May 25th.—Virginia has indeed been invaded by the Federals. Alexandria has been seized. It is impossible to describe the excitement and rage of the people; they take, however, some consolation in the fact that Colonel Ellsworth, in command of a regiment of New York Zouaves, was shot by J. T. Jackson, the landlord of an inn in the city, called the Marshal House. Ellsworth, on the arrival of his regiment in Alexandria, proceeded to take down the secession flag, which had been long seen from the President’s windows. He went out upon the roof, cut it from the staff, and was proceeding with it down stairs, when a man rushed out of a room, leveling a double-barreled gun, shot Colonel Ellsworth dead, and fired the other barrel at one of his men, who had struck at the piece, when the murderer presented it at the Colonel. Almost instantaneously, the Zouave shot Jackson in the head, and as he was falling dead thrust his sabre bayonet through his body. Strange to say, the people of New Orleans, consider Jackson was completely right, in shooting the Federal colonel, and maintain that the Zouave, who shot Jackson, was guilty of murder. Their theory is that Ellsworth had come over with a horde of ruffianly abolitionists or, as the Richmond Examiner has it “the band of thieves, robbers and assassins, in the pay of Abraham Lincoln, commonly known as the United States’ Army,” to violate the territory of a sovereign state, in order to execute their bloody and brutal purposes, and that he was in the act of committing a robbery, by taking a flag which did not belong to him, when he met his righteous fate.
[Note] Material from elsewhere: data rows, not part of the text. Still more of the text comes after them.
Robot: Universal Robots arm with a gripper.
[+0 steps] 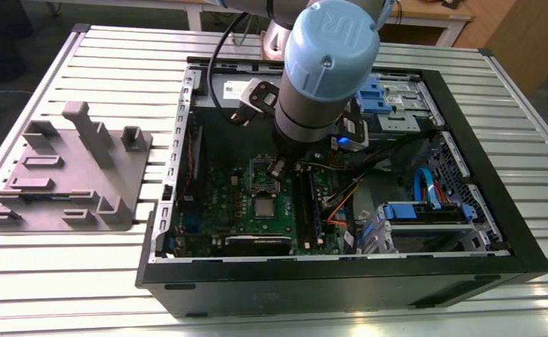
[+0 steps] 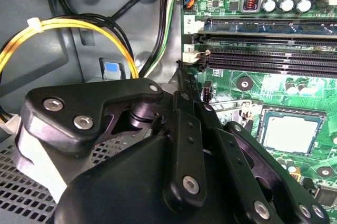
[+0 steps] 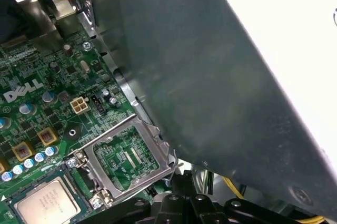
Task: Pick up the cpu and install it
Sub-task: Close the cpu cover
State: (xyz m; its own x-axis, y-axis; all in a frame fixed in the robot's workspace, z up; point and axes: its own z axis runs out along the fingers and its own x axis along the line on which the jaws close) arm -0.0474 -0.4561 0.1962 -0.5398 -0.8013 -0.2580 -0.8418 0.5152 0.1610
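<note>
silvery cpu (image 1: 265, 206) already seated in socket on green motherboard (image 1: 220, 203), retention frame (image 3: 126, 156) beside it flipped open; hand (image 1: 277, 168) just above board, jaw state cannot tell; clamping left

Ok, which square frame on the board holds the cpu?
The socket beside the capacitor row holds the cpu; the hinged metal frame shows only bare board.
</note>
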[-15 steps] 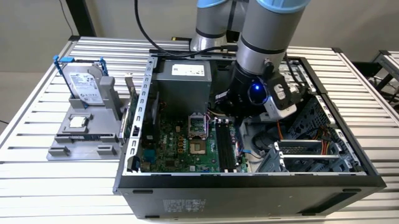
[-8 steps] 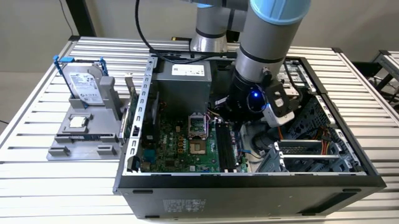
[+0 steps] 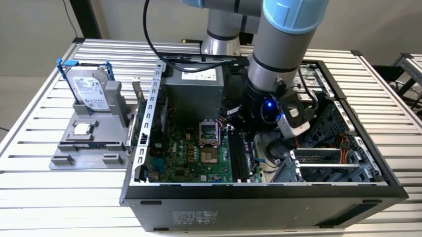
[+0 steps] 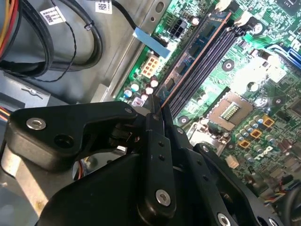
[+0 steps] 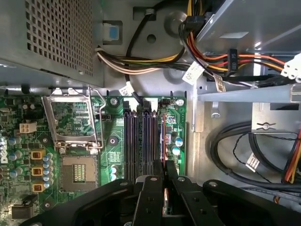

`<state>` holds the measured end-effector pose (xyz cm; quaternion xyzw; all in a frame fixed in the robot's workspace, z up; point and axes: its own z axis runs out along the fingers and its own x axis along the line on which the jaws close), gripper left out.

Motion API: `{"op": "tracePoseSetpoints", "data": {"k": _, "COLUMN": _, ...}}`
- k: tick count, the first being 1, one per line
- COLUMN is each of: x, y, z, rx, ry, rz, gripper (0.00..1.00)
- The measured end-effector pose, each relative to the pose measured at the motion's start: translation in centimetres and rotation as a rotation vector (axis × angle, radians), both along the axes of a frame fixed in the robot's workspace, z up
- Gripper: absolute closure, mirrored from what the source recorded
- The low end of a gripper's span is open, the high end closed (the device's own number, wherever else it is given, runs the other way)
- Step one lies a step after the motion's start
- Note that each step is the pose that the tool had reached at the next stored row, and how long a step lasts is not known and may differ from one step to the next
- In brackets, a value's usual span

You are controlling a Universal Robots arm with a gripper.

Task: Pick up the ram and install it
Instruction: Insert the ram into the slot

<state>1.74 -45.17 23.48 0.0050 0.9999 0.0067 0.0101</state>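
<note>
While the gripper (image 4: 157,110) is clenched on the ram (image 4: 195,52), the stick stands on its long edge over the memory slots (image 5: 141,141) of the motherboard (image 5: 84,155) inside the open computer case (image 3: 264,190), and it seems to be in or just above the slot nearest the case wall. In both wrist views the thin board runs along the slot, but I cannot tell if it is fully seated. One risk, in my judgement, is that the ram is a little tilted or shifted to the side, so pushing down would bend it or damage the slot. Another risk is that the end latches (image 4: 244,19) are not open enough and block the stick. Cables (image 5: 141,66) lie near the slots, and the hard drive (image 3: 89,91) stands well apart on the table (image 3: 39,173).
</note>
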Motion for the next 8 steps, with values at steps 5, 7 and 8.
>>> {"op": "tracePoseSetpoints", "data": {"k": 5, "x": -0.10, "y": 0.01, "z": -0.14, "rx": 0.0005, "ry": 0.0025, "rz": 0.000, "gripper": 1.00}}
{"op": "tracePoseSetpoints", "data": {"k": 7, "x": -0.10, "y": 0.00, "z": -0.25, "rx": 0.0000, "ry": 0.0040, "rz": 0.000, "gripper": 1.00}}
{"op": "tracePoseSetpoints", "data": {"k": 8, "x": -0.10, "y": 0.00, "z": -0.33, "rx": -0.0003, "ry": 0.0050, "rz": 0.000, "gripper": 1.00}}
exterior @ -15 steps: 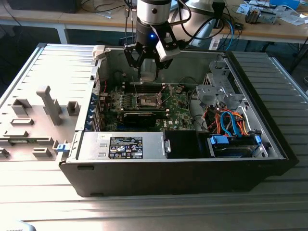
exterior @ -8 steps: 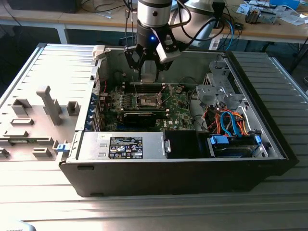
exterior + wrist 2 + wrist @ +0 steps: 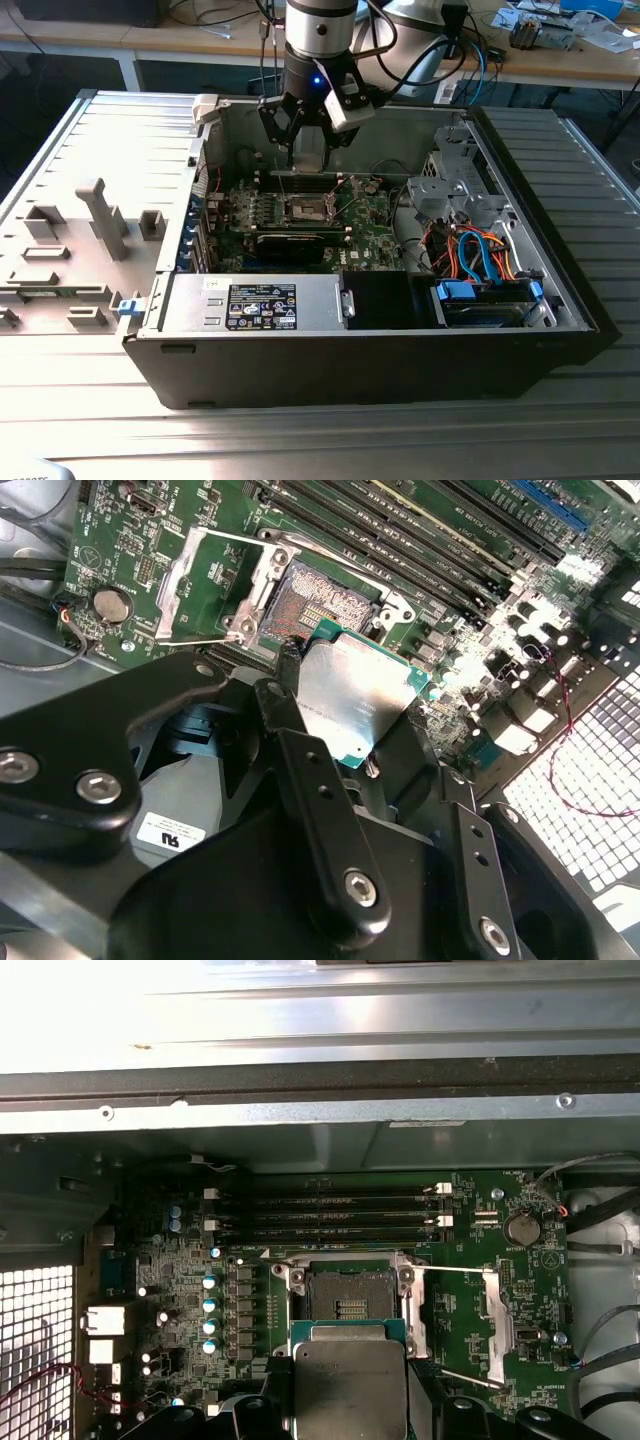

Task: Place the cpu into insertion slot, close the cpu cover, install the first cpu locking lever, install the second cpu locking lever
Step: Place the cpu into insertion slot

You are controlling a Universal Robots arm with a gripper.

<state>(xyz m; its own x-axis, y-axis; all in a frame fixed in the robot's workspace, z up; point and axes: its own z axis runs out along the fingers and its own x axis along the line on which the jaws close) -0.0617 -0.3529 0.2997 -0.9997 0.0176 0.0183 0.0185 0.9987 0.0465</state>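
Note:
My gripper (image 3: 308,148) hangs inside the open computer case, shut on the cpu (image 3: 350,695), a flat silvery-grey square chip with a green edge. In both wrist views the cpu (image 3: 350,1380) sits between the black fingers (image 3: 290,680), a little above the green motherboard (image 3: 460,1310) and just short of the insertion slot (image 3: 347,1295). The insertion slot (image 3: 318,602) lies open, its contact field showing. The cpu cover (image 3: 195,580) is swung back beside the slot. Two thin lever rods (image 3: 450,1269) stand free next to it.
Long black memory slots (image 3: 340,1215) run just beyond the socket, near the case wall (image 3: 320,1090). A black label-bearing box (image 3: 260,305) and a drive cage with blue and orange cables (image 3: 480,285) fill the case front. A grey tray with fixtures (image 3: 90,230) lies at the exterior view's left.

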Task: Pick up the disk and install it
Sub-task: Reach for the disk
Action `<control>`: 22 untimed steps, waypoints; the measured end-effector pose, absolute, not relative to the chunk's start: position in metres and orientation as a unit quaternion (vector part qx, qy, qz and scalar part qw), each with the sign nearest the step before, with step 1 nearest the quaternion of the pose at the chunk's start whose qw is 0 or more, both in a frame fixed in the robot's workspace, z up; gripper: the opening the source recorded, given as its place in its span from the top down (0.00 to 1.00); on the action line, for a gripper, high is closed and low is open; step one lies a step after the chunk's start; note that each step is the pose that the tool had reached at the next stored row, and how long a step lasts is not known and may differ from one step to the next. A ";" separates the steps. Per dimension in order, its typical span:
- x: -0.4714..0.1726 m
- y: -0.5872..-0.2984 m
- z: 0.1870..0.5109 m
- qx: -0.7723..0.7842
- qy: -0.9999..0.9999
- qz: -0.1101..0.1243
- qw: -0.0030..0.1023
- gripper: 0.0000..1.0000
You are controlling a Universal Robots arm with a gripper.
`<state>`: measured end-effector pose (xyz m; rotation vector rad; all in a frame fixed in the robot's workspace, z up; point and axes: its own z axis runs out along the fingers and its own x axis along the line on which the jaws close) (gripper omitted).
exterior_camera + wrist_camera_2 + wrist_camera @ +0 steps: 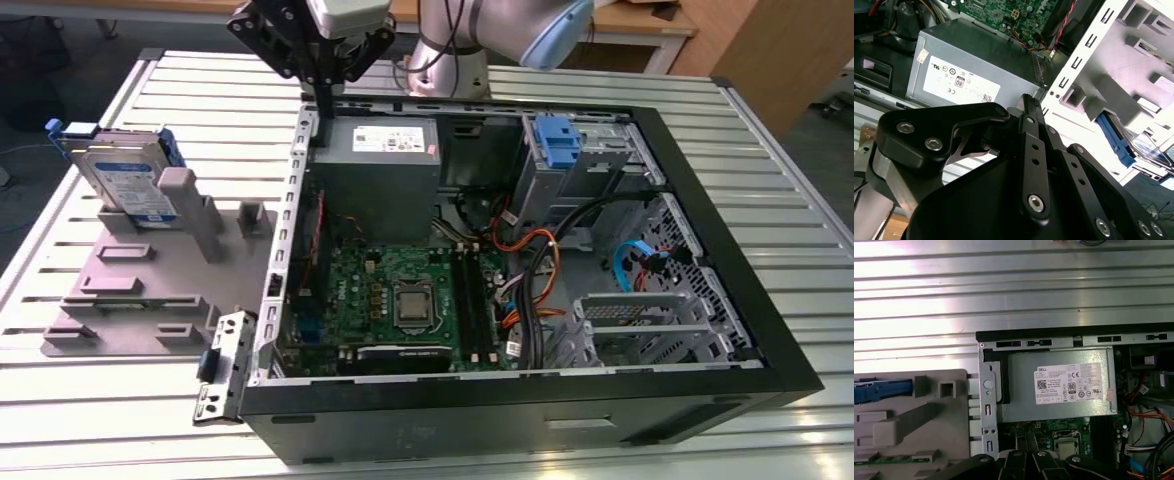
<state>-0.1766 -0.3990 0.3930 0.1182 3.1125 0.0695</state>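
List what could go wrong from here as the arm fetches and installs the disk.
1. The silver hard drive in its blue carrier frame stands on edge in the grey fixture; an off-centre grasp might tip it.
2. The black claw hangs shut above the open computer case's metal wall; a low sideways move may clip it.
3. Loose orange cables inside the case could snag the drive.

Just under the gripper (320,78) a grey power supply (380,160) sits inside an open computer case (467,420). Farther from it lie a green circuit board (387,280) and orange cables (534,245). A grey holder (147,290) rests beside the case, toward the exterior view's left, on the slatted table (767,150).
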 end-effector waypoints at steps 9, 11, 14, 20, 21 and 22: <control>-0.185 -0.399 0.393 0.038 0.999 0.022 0.013 0.89; -0.185 -0.399 0.393 0.038 0.999 0.022 0.013 0.89; -0.186 -0.399 0.393 0.038 0.999 0.022 0.013 0.89; -0.187 -0.399 0.393 0.038 0.999 0.022 0.013 0.89; -0.187 -0.399 0.393 0.038 0.999 0.022 0.013 0.89; -0.188 -0.399 0.393 0.038 0.999 0.022 0.013 0.89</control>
It is curious to observe how passion blinds man’s reason, in this quarrel. More curious still to see, by the light of this event, how differently the same occurrence is viewed by Northerners and Southerners respectively. Jackson is depicted in the Northern papers as a fiend and an assassin; even his face in death is declared to have worn a revolting expression of rage and hate. The Confederate flag which was the cause of the fatal affray, is described by one writer, as having been purified of its baseness, by contact with Ellsworth’s blood. The invasion of Virginia is hailed on all sides of the North with the utmost enthusiasm. “Ellsworth is a martyr hero, whose name is to be held sacred for ever.”
On the other hand, the Southern papers declare that the invasion of Virginia, is “an act of the Washington tyrants, which indicates their bloody and brutal purpose to exterminate the Southern people. The Virginians will give the world another proof, like that of Moscow, that a free people, fighting on a free soil, are invincible when contending for all that is dear to man.” Again—”A band of execrable cut throats and jail birds, known as the Zouaves of New York, under that chief of all scoundrels, Ellsworth, broke open the door of a citizen, to tear down the flag of the house—the courageous owner met the favorite hero of the Yankees in his own hall, alone, against thousands, and shot him through the heart—he died a death which emperors might envy, and his memory will live through endless generations.” Desperate, indeed, must have been the passion and anger of the man who, in the fullest certainty that immediate death must be its penalty, committed such a deed. As it seems to me, Colonel Ellsworth, however injudicious he may have been, was actually in the performance of his duty when taking down the flag of an enemy.
In the evening I visited Mr. Slidell, whom I found at home, with his family, Mrs. Slidell and her sister Madame Beauregard, wife of the general, two very charming young ladies, daughters of the house, and a parlor full of fair companions, engaged, as hard as they could, in carding lint with their fair hands. Among the company was Mr. Slidell’s son, who had just travelled from school at the North, under a feigned name, in order to escape violence at the hands of the Union mobs which are said to be insulting and outraging every Southern man. The conversation, as is the case in most Creole domestic circles, was carried on in French. I rarely met a man whose features have a greater finesse and firmness of purpose than Mr. Slidell’s; his keen grey eye is full of life, his thin, firmly-set lips indicate resolution and passion. Mr. Slidell, though born in a Northern state, is perhaps one of the most determined disunionists in the Southern confederacy; he is not a speaker of note, nor a ready stump orator, nor an able writer; but he is an excellent judge of mankind, adroit, persevering, and subtle, full of device, and fond of intrigue; one of those men, who, unknown almost to the outer world, organizes and sustains a faction, and exalts it into the position of a party—what is called here a “wire-puller.” Mr. Slidell is to the South something greater than Mr. Thurlow Weed has been to his party in the North. He, like every one else, is convinced that recognition must come soon; but, under any circumstances, he is quite satisfied, the government and independence of the Southern confederacy are as completely established as those of any power in the world. Mr. Slidell and the members of his family possess naivete, good sense, and agreeable manners; and the regrets I heard expressed in Washington society, at their absence, had every justification.
I supped at the club, which I visited every day since I was made an honorary member, as all the journals are there, and a great number of planters and merchants, well acquainted with the state of affairs in the South. There were two Englishmen present, Mr. Lingam and another, the most determined secessionists and the most devoted advocates of slavery I have yet met in the course of my travels.